## WORK REQUEST
Each line below that contains the word "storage" must be copied.

______________________________

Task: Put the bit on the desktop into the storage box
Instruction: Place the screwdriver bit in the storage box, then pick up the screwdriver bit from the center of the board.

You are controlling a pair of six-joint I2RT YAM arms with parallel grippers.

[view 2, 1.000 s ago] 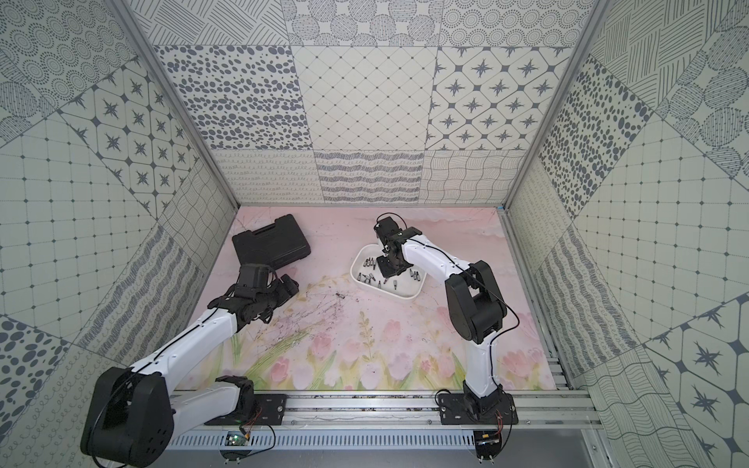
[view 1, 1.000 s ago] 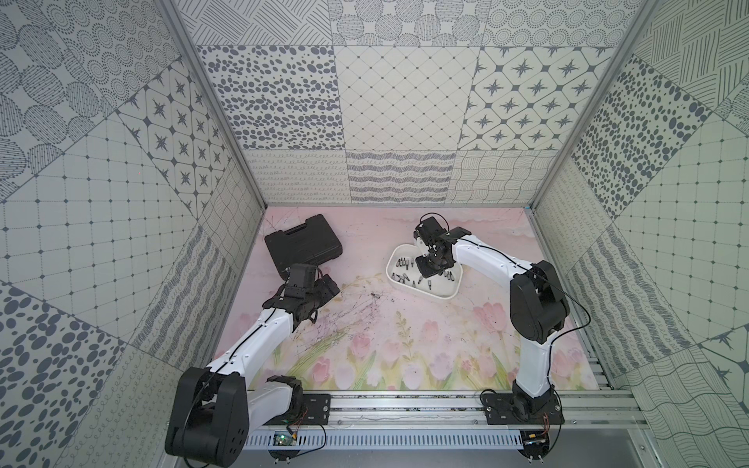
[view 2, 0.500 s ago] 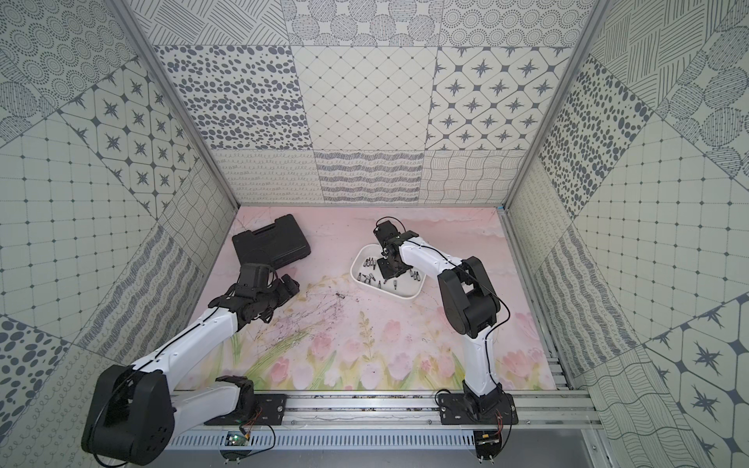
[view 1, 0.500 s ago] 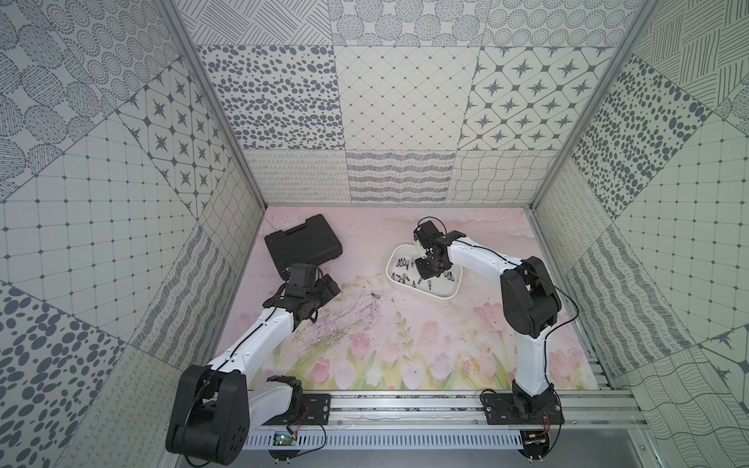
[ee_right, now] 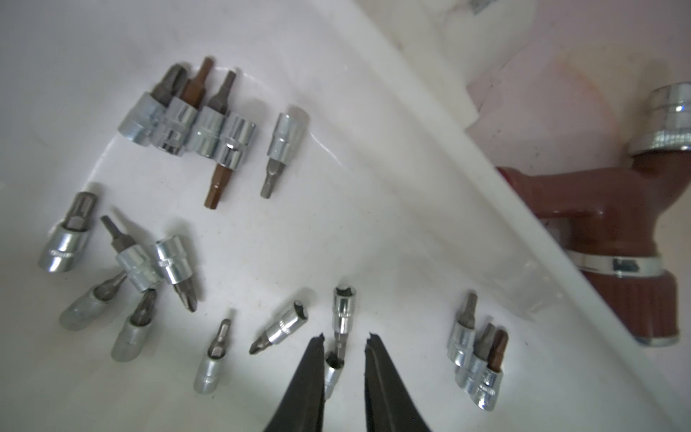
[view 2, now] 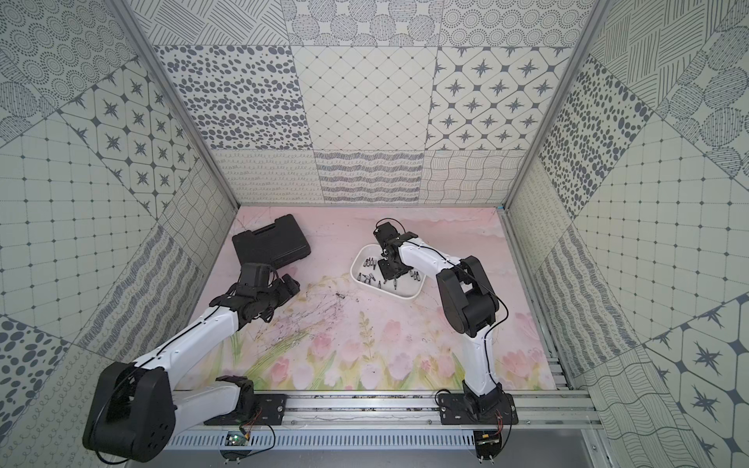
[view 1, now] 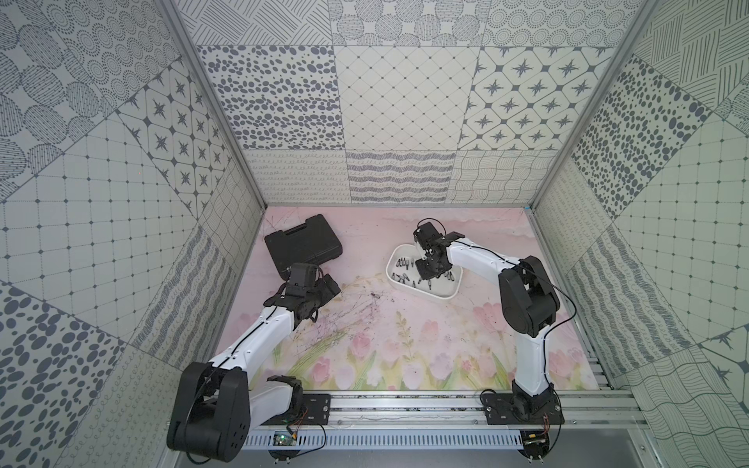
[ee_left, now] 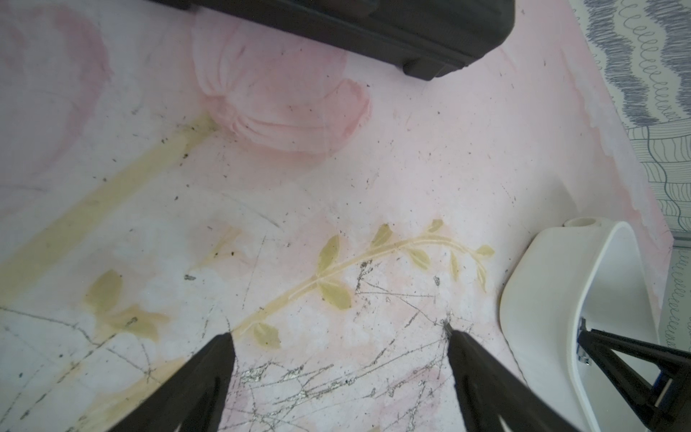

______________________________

## ANSWER TO THIS PROBLEM
Task: Put the bit on the desktop into the storage box
Instruction: Place the screwdriver bit in the storage box, then pick up the screwdriver bit from the center of the board.

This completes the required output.